**Work to be completed**
What is needed is an exact copy of the data that follows.
===== Supplied material =====
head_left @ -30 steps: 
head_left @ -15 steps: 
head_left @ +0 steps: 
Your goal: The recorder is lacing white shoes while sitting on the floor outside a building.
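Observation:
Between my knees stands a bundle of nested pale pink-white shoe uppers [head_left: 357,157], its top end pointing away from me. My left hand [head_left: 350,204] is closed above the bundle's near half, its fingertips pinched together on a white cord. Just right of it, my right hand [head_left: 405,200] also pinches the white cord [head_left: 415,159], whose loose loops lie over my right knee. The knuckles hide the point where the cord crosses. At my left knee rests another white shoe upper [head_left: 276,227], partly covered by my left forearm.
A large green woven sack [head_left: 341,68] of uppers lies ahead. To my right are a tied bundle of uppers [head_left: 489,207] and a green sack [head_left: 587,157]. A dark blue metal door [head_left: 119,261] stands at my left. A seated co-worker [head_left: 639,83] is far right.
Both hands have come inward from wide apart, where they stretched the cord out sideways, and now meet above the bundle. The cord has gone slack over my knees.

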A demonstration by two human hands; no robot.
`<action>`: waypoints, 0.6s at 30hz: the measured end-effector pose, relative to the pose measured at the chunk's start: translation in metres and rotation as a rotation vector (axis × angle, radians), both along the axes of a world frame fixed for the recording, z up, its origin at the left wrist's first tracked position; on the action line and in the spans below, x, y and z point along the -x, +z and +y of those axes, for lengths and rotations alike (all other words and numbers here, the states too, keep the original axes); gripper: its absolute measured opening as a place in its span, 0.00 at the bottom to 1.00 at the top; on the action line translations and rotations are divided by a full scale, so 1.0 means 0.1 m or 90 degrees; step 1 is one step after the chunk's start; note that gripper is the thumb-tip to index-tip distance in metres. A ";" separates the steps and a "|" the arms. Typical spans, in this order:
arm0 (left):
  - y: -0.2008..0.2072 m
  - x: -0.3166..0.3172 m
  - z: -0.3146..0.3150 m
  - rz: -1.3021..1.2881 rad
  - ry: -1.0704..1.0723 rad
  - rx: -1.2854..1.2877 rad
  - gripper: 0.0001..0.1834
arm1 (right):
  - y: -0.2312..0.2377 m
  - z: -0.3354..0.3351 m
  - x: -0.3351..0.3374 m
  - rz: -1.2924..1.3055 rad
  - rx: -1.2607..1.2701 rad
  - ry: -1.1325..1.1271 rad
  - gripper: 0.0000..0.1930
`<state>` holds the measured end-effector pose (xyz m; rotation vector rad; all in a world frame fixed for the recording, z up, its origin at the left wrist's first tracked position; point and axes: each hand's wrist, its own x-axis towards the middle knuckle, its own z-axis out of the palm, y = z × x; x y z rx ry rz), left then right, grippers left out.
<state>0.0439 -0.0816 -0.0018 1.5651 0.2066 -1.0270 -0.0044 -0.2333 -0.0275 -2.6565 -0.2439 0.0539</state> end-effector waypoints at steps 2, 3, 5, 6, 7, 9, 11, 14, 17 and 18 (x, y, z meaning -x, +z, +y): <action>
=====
**Task result**
head_left @ -30 steps: 
head_left @ -15 steps: 
head_left @ +0 steps: 
Your goal: The recorder is lacing white shoes while sitting on the floor outside a building.
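Observation:
Between my knees stands a bundle of nested pale pink-white shoe uppers [head_left: 357,157], its top end pointing away from me. My left hand [head_left: 350,204] is closed above the bundle's near half, its fingertips pinched together on a white cord. Just right of it, my right hand [head_left: 405,200] also pinches the white cord [head_left: 415,159], whose loose loops lie over my right knee. The knuckles hide the point where the cord crosses. At my left knee rests another white shoe upper [head_left: 276,227], partly covered by my left forearm.
A large green woven sack [head_left: 341,68] of uppers lies ahead. To my right are a tied bundle of uppers [head_left: 489,207] and a green sack [head_left: 587,157]. A dark blue metal door [head_left: 119,261] stands at my left. A seated co-worker [head_left: 639,83] is far right.
Both hands have come inward from wide apart, where they stretched the cord out sideways, and now meet above the bundle. The cord has gone slack over my knees.
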
A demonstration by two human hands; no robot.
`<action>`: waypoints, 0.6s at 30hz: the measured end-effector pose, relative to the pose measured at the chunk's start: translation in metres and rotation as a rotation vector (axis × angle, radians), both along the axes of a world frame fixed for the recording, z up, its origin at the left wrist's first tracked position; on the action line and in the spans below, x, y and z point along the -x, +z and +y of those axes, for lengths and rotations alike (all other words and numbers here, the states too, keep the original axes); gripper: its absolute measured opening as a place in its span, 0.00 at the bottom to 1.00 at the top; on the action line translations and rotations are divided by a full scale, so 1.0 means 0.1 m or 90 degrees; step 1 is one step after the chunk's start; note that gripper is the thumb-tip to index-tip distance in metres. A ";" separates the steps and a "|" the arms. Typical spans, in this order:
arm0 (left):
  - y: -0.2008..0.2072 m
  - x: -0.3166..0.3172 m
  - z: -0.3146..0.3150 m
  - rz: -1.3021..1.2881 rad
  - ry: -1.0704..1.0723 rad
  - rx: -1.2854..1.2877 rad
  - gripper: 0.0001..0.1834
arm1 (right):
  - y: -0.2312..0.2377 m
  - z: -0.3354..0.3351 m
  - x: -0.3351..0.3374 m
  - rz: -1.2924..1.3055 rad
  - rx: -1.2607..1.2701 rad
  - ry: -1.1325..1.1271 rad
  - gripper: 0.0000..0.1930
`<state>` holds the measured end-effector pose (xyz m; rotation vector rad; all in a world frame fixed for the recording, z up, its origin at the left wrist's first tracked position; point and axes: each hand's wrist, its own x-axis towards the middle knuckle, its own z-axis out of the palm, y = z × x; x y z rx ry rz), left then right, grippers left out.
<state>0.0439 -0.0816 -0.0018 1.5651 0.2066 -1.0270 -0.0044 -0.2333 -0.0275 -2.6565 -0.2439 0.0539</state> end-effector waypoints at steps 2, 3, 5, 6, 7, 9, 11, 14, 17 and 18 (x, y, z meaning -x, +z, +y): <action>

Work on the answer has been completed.